Yağmurdan önce ve yağmurdan sonra damlalar, hece hece kelimekelime halinden şiire dönüşüyor. Şiire ulaşan kelimeler bilirim. Ateşi söndürmeyen suları tanıyor olduğum gibi.
Şimdi kendi sonbaharıma gidiyorum. Etrafımda gülümseyen herkesi ve her şeyi avuçlarımda topluyorum. Kalbime sefer yapan rüzgârlar aşka doğru rota yapıp, güneşe sefere çıkıyor. Her yağmur ıslanışında dört mevsim oluyorum.
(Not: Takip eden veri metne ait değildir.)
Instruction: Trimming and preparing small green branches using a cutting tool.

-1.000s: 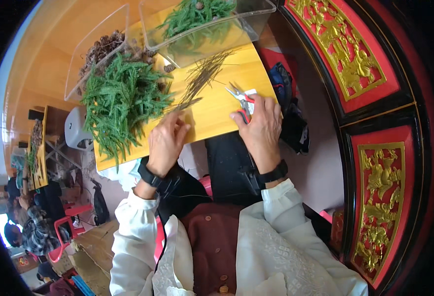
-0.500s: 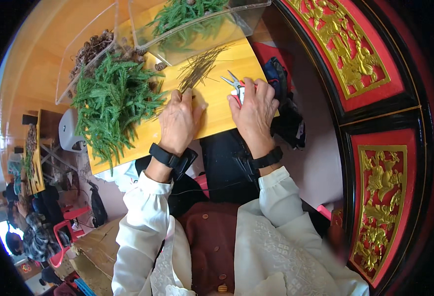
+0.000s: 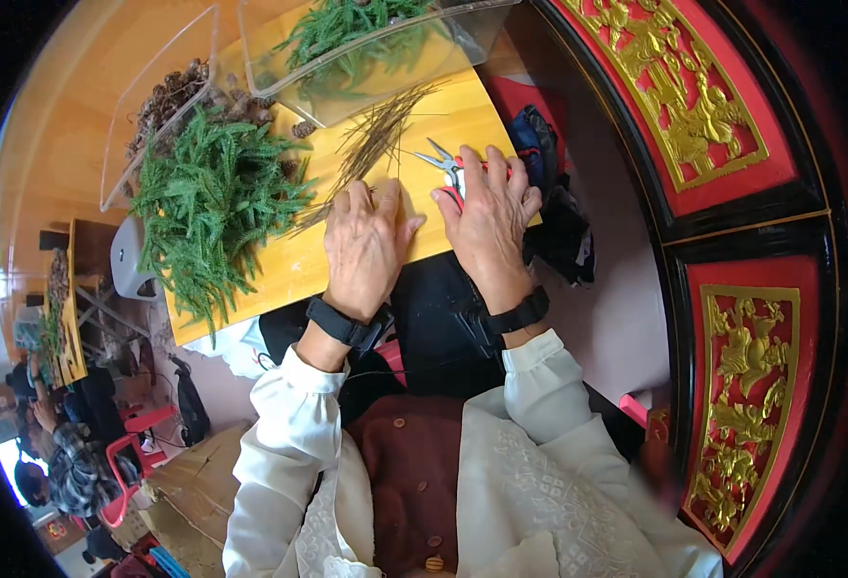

Kimi zaman Kelkit’in sularında eriyor, akıntıya katılıyor kimi zaman doğaya teslim oluyorum.
Yüreği titreyen yalnız adam, mutlu sona hazır, dua aşkıyla vuslat vaktine hazırlanıyor.
Huzuru ve mutluluğu saklandığı yerden tutup çıkarmak, çiçekli bahçenin sessizliğinde ebediyen gülümseyen bir kalbin son nefesteki dileğine merhaba diyorum.
Şimdi sonbaharı yaşıyoruz. Arada kış olsa da bizimde baharlarımız vardı.